- [REQUIREMENT]
Write out the data exactly, keeping every line.

- [PROVIDED DATA]
-- Opening Marker --

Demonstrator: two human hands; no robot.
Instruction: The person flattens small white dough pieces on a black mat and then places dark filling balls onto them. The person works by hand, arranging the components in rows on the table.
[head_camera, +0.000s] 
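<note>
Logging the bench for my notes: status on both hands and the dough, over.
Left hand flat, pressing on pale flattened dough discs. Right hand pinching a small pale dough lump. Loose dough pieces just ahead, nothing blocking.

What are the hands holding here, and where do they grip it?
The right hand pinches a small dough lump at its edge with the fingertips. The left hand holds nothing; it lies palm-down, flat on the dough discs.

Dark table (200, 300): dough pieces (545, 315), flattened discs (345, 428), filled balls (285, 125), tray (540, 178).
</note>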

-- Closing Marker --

- [SOLUTION TO THIS PROBLEM]
Demonstrator: two human hands; no robot.
Instruction: The person flattens small white dough pieces on a black mat and then places dark filling balls onto them. The person works by hand, arranging the components in rows on the table.
[head_camera, +0.000s] 
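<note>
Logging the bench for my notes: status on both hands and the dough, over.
Left hand flat, pressing on pale flattened dough discs. Right hand pinching a small pale dough lump. Loose dough pieces just ahead, nothing blocking.

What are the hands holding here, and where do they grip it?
The right hand pinches a small dough lump at its edge with the fingertips. The left hand holds nothing; it lies palm-down, flat on the dough discs.

Dark table (200, 300): dough pieces (545, 315), flattened discs (345, 428), filled balls (285, 125), tray (540, 178).
</note>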

The exercise has now been completed.